Altre appaiono invece da sviluppare, e anche la direzione degli sviluppi è deducibile
dagli appunti di redazione. La scrittura è chiaramente sbrigativa e in alcuni casi
persino non decifrabile, soprattutto per quanto riguarda note e parti di testo da
espungere, rese illeggibili da barre usate come cancellature. Le singole parole da
correggere vengono barrate, o sottolineate, e riscritte a margine o nell'interlinea
superiore (o inferiore) alla parola stessa. In alcuni casi il termine non viene
cancellato, ma in interlinea ne troviamo comunque una variante. Non ci sono in questa
prima redazione, trattandosi di una prima bozza di lavoro, "cartucce" che
integrino il testo. |
L'uso degli accenti e delle maiuscole è
tutt'altro che regolare, così come non è costante la forma di alcune parole (verbo avere
con o senza h, uso di j ). L'interpunzione non sembra soddisfacente,
soprattutto per quanto riguarda i punti interrogativi che a volte, molto evidentemente,
mancano. Sistematico appare l'uso della virgola che precede la congiunzione (soprattutto
nel caso di due o più aggettivi che si susseguono) e le relative anche non incidentali. |
Per quanto riguarda i contenuti delle note,
l'elemento più importante che ne ricaviamo è la volontà di preservare il "buon
costume" dell'opera: a questo scopo i personaggi dei due fidanzati dovranno essere
modificati per divenire meno passionali (tagliata l'idea di Filandro di rapire Corinta,
tagliata la confessione di Corinta a Argilla del suo appassionato amore per Filandro) e
meno 'comici' (le modifiche smorzano nell'opera il tono da commedia presente in alcune
scene che introducono situazioni che la commedia aveva definitivamente fatte proprie: la
confessione dell'amore segreto, i piani per conquistare l'amore negato etc.). |
La redazione B è più ampia di A e
sicuramente successiva, in quanto ne accoglie sistematicamente le modifiche, integra il
testo aggiunto a margine, ne rispetta le indicazioni circa gli interventi del coro. Le
singole parole, o parti di verso, che in A erano sostituite a margine o in interlinea,
vengono corrette; anche quando la lezione di A non era cancellata B tende ad accogliere
l'ultima variante. Questa redazione è costituita dalle carte numerate 59/1 (c. 59 del
manoscritto e prima della redazione B) - 133/132/75 (la numerazione è in questo caso
doppia in quanto la prima non ha tenuto conto della "cartuccia" numerata 71/13
[che è sulla 70/12] e ha segnato come c. 71 la carta intera seguente). Dunque 72 carte a
fronte delle 57 precedenti, ma non tutte intere ("cartucce" le 65, 66, 71, 75,
76, 77, 84, 103 bis). La grafia è chiaramente meno approssimativa; anche qui
abbondano note, aggiunte, correzioni, persino in proporzione maggiore rispetto alla
redazione precedente. L'interpunzione rimane incompleta, ma in molti casi la virgola che
precedeva le relative viene eliminata. Questa volta Michelangelo inserisce l'elenco degli
"interlocutori" (alcuni personaggi hanno un nome diverso rispetto ad A) e il
prologo, che, seguendo un topos tragico, è recitato dall'ombra del Preside romano
Quinziano, tormentato negli inferi dalla sua colpa. In esso, a differenza di quanto
accadrà in C (v. 26) non troviamo alcun riferimento al pubblico della rappresentazione.
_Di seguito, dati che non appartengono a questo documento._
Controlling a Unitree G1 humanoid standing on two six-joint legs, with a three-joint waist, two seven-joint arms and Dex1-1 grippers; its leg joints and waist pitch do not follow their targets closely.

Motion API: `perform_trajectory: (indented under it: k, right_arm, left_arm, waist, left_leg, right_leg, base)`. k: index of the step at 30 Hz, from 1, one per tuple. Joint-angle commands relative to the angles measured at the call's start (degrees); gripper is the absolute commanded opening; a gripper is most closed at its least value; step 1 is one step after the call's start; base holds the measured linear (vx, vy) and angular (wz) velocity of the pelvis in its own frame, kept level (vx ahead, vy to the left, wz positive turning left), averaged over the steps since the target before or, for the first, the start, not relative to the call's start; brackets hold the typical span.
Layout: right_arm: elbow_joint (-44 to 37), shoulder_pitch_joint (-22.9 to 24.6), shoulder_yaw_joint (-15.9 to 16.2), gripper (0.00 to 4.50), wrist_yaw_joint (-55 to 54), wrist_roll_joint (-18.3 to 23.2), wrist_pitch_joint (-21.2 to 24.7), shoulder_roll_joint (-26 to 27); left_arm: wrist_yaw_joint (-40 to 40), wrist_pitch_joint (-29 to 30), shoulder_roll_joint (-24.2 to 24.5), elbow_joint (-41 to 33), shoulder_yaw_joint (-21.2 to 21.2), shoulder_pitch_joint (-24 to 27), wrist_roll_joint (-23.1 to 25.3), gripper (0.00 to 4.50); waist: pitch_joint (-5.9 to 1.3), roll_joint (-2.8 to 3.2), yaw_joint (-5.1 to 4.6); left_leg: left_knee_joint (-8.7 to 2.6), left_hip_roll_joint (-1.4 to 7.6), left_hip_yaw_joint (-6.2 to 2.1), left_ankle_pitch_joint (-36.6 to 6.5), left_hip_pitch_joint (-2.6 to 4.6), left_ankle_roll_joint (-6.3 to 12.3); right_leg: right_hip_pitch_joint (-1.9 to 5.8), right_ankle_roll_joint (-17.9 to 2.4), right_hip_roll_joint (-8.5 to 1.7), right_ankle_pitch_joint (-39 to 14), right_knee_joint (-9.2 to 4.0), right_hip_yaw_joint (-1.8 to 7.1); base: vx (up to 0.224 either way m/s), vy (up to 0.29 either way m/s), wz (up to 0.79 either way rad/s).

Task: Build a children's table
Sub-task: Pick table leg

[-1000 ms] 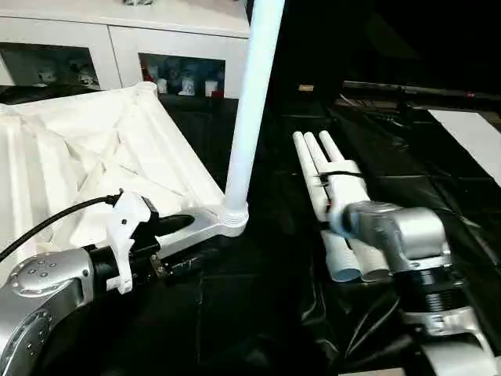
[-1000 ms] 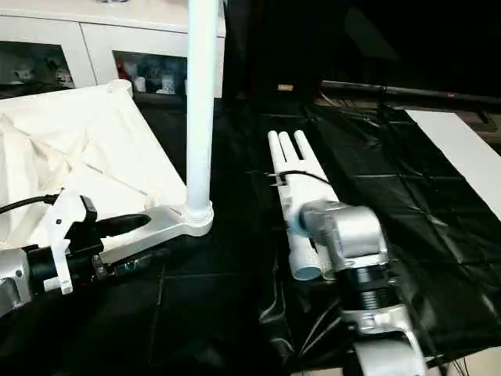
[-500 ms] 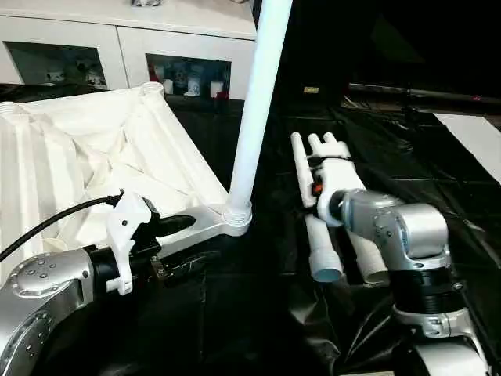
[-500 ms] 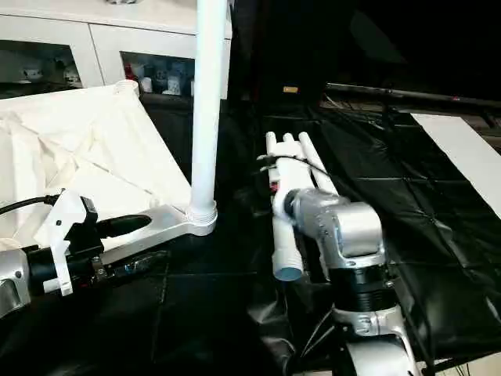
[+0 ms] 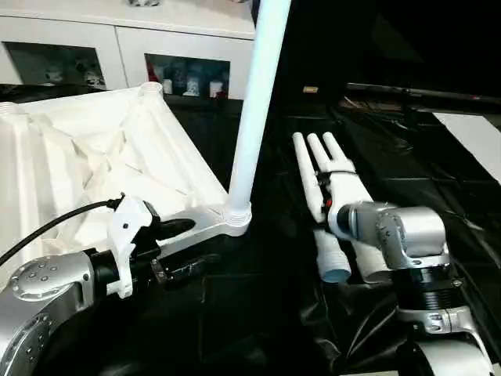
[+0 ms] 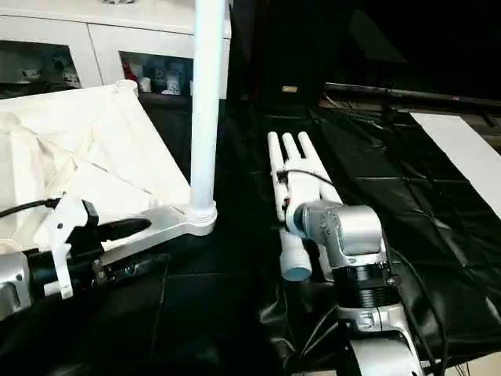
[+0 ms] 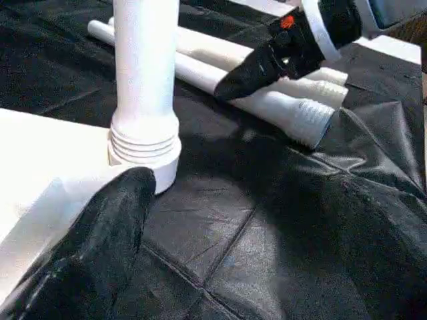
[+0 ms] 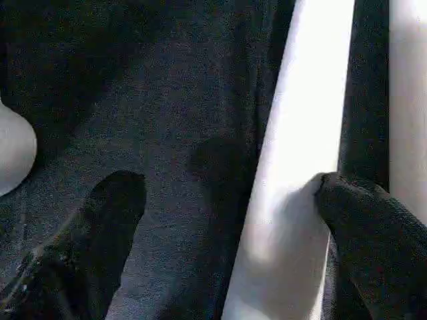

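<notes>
The inverted white tabletop (image 5: 102, 168) is seen lying ribbed side up on a black sheet (image 5: 258, 313), one leg (image 5: 254, 102) standing upright in its near corner socket (image 5: 237, 217). The left gripper (image 5: 176, 247) is spread apart, one finger (image 7: 100, 247) resting on the tabletop's edge just beside that socket. Three loose legs (image 6: 293, 168) are shown lying side by side beside the tabletop. In the right wrist view, the right gripper (image 8: 227, 240) is spread wide over one loose leg (image 8: 300, 167), one fingertip (image 8: 370, 227) touching it.
</notes>
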Motion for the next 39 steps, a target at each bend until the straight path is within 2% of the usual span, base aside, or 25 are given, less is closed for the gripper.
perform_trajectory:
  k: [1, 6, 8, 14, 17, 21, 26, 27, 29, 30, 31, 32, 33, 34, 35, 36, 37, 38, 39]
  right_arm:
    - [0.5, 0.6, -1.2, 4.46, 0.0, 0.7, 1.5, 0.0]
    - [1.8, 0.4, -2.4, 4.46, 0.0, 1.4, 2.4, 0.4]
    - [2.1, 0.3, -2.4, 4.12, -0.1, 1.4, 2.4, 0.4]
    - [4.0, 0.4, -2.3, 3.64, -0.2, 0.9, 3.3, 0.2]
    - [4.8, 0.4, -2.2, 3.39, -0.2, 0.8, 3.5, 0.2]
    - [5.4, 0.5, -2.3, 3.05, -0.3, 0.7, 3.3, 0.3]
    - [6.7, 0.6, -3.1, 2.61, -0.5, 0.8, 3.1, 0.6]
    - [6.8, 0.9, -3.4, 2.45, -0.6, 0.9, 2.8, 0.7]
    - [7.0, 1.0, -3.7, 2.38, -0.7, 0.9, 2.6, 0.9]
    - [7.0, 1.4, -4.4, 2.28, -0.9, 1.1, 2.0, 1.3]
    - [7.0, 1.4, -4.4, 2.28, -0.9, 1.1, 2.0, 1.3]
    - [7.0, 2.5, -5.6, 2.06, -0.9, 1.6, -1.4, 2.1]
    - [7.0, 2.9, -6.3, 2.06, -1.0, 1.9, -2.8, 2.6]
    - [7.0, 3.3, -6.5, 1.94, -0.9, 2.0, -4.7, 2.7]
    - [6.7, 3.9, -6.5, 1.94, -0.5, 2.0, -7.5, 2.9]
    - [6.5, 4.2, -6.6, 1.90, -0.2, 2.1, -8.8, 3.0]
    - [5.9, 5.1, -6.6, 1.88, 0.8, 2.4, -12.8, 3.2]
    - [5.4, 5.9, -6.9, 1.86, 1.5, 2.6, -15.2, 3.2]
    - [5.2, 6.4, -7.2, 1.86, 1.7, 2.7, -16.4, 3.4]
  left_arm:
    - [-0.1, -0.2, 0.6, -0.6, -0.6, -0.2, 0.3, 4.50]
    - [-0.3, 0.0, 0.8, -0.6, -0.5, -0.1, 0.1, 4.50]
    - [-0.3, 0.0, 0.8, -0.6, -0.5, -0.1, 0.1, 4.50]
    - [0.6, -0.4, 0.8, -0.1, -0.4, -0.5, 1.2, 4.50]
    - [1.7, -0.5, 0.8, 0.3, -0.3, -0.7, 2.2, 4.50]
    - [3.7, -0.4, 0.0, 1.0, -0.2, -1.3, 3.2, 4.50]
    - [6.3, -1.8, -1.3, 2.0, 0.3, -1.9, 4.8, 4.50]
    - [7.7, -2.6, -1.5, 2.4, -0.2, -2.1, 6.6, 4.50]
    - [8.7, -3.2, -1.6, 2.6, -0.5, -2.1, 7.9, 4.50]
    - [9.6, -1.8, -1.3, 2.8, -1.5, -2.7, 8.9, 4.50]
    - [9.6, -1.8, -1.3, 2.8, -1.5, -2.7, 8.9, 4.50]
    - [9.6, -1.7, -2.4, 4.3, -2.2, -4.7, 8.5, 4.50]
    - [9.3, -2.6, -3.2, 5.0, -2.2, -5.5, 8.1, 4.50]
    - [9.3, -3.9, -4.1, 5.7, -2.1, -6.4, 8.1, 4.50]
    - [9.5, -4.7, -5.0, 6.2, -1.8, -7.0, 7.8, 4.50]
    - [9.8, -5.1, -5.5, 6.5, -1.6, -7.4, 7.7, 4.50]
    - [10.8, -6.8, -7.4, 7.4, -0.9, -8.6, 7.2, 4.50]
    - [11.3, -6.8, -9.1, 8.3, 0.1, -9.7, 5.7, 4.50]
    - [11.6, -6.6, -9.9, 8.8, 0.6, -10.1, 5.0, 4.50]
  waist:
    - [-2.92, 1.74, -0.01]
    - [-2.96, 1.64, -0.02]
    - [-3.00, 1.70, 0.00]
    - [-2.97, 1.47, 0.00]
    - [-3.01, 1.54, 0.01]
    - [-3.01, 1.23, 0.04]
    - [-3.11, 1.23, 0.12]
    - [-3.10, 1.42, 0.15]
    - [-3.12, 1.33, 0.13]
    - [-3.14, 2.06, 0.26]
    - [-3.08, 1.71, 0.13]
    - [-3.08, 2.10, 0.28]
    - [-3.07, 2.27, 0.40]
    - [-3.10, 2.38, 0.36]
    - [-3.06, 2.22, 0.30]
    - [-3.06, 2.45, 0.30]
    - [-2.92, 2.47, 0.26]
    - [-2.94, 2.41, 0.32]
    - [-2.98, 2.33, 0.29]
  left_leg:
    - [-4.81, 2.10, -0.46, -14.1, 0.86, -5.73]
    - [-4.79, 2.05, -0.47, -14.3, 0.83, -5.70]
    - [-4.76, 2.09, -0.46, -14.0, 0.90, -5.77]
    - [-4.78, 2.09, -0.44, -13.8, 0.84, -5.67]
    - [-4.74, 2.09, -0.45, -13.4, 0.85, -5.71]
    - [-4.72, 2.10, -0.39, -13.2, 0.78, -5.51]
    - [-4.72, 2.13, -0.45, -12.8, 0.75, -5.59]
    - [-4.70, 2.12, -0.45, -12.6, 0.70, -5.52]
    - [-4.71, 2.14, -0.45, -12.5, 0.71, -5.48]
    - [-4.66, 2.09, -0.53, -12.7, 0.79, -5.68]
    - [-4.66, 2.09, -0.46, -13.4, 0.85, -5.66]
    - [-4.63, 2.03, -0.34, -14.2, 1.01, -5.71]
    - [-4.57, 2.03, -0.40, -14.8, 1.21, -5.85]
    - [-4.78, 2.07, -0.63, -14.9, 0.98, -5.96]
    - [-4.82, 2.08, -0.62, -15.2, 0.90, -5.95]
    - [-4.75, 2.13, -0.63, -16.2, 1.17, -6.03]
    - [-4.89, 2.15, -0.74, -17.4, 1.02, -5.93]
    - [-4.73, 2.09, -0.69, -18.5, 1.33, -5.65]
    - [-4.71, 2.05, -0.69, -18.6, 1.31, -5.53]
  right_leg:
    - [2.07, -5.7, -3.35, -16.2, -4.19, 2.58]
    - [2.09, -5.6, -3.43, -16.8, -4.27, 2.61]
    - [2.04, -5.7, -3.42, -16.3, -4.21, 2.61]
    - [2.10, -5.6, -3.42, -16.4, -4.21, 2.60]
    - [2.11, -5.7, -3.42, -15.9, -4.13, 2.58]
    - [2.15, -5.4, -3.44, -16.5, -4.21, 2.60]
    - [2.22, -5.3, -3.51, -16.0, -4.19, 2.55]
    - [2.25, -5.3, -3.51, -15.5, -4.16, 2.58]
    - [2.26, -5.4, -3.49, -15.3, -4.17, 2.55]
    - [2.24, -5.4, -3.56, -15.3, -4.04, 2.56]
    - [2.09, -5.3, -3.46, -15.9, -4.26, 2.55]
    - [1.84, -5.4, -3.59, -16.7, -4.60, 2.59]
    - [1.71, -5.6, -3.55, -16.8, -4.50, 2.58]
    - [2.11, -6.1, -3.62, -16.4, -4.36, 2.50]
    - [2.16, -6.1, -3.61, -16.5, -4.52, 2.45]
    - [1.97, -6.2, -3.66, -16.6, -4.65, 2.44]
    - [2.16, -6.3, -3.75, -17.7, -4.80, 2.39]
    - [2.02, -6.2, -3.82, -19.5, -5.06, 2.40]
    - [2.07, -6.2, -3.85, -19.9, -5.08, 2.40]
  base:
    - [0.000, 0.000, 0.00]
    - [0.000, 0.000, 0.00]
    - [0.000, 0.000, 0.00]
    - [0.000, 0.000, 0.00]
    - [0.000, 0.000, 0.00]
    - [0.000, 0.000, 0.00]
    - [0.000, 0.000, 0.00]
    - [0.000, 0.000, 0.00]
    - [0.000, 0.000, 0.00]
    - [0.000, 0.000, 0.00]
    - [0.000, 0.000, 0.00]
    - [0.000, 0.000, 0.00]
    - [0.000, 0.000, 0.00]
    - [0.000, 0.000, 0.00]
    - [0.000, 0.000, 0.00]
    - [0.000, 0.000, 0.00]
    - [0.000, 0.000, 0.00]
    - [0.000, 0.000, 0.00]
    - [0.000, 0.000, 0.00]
Modificato appare l'ordine di successione delle scene, in parte secondo quanto annotato in
A. |
La redazione C è costituita dalle carte
134/134/1-210/213/80 (anche in questo caso le numerazioni discordano a causa delle
"cartucce"). Essa accoglie nella maggior parte dei casi le modifiche, i tagli,
le sostituzioni apportati a B (secondo il solito criterio), ma allo stesso tempo le
ulteriori varianti rivelano l'instancabile lavoro di revisione, di pulitura, di
ampliamento o riduzione compiuto dal Buonarroti. A volte dopo aver copiato un brano da B,
Michelangelo apporta delle ulteriori correzioni, quindi ricopre i versi tormentati con una
"cartuccia" su cui riporta la copia a buono o una differente versione. Il
Buonarroti premette questa volta un argomento, seguito dall'elenco dei personaggi della
rappresentazione; quindi un nuovo prologo recitato da un angelo. La grafia appare
decisamente più curata; le didascalie che indicano le scene e gli interlocutori sono
precise. Ogni atto è concluso da un coro; a margine, fatta eccezione per l'ultima carta,
non troviamo più appunti di lavoro. |
Dopo C nel volume 78 troviamo una carta
ripiegata (un brano di una omelia latina strappata da un altro testo), una carta con su
incollato un frammento con alcuni versi, quindi l'ultima copia a buono, D (cc.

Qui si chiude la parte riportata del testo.